╭─ COLLECTED DATA

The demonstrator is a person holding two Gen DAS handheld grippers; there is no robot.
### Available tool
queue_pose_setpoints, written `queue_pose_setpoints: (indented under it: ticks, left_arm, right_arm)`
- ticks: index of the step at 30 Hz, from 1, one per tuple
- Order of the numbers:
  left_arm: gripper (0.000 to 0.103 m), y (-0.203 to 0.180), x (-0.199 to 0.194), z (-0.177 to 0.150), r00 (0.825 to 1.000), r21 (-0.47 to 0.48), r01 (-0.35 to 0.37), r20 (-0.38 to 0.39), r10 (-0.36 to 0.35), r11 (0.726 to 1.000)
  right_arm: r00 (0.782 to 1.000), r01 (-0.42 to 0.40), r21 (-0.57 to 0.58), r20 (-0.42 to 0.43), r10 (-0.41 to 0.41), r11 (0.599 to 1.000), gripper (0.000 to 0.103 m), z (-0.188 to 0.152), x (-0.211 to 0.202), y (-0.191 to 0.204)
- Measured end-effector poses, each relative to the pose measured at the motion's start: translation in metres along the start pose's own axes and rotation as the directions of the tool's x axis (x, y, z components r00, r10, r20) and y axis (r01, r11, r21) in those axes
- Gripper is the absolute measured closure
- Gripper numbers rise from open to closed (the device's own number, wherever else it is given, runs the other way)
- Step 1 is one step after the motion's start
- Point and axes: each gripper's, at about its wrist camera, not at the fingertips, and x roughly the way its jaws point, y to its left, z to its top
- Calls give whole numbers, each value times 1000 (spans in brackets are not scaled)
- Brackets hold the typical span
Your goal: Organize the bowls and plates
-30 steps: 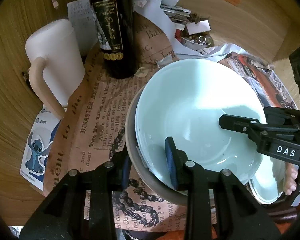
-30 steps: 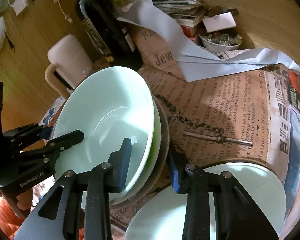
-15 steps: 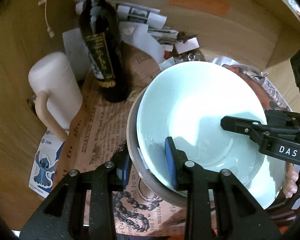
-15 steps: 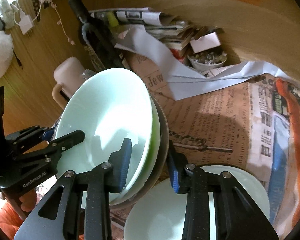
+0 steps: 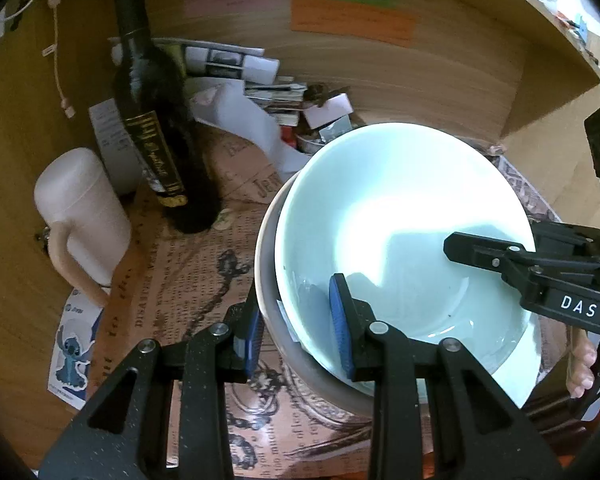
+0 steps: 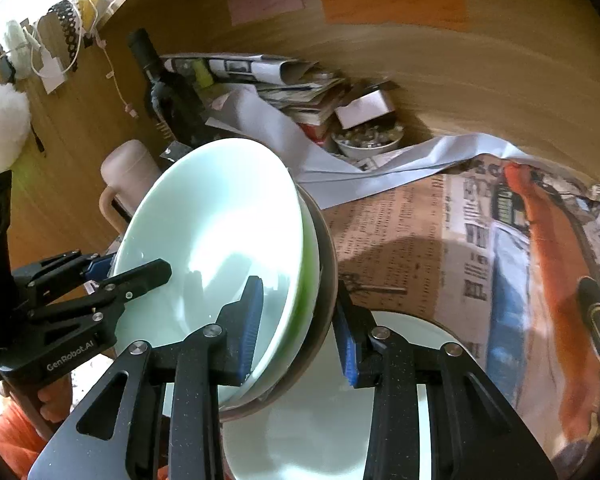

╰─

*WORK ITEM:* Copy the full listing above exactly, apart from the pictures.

*SOLUTION:*
The demonstrator is a person holding two Gen DAS handheld grippers; there is no robot.
### Available tool
queue_pose_setpoints, written `queue_pose_setpoints: (indented under it: ticks, left_arm, right_arm)`
- ticks: index of the step at 30 Hz, from 1, one per tuple
- Order of the numbers:
  left_arm: gripper (0.000 to 0.103 m), y (-0.203 to 0.180), x (-0.199 to 0.194), z (-0.177 to 0.150), r00 (0.825 to 1.000), r21 (-0.47 to 0.48), r01 (-0.35 to 0.37), r20 (-0.38 to 0.39), r10 (-0.36 to 0.35), r11 (0.726 to 1.000)
  right_arm: r00 (0.782 to 1.000), r01 (-0.42 to 0.40), r21 (-0.57 to 0.58), r20 (-0.42 to 0.43), r10 (-0.41 to 0.41), r11 (0.599 to 1.000), gripper (0.000 to 0.103 m), z (-0.188 to 0.152), x (-0.211 to 0.202), y (-0.191 to 0.204)
- Measured end-effector poses, each relative to the pose measured at the motion's start: translation in metres along the start pose's own axes and rotation as the directions of the tool's x axis (x, y, z components r00, r10, r20) and y axis (r01, r11, r21) in those axes
- Gripper is the absolute measured closure
- Gripper numbers rise from open to closed (the device's own number, wherever else it is given, runs the other way)
- Step 1 is one step after the motion's start
- Point and axes: each gripper's, at about its wrist camera, not at the fingertips, and x roughly the way its jaws point, y to its left, z to its top
- Calls give whole numbers, each value times 1000 (spans in brackets are not scaled)
- Brackets hold the typical span
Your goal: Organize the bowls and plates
-30 steps: 
-30 steps: 
-15 steps: 
-15 steps: 
+0 steps: 
+0 steps: 

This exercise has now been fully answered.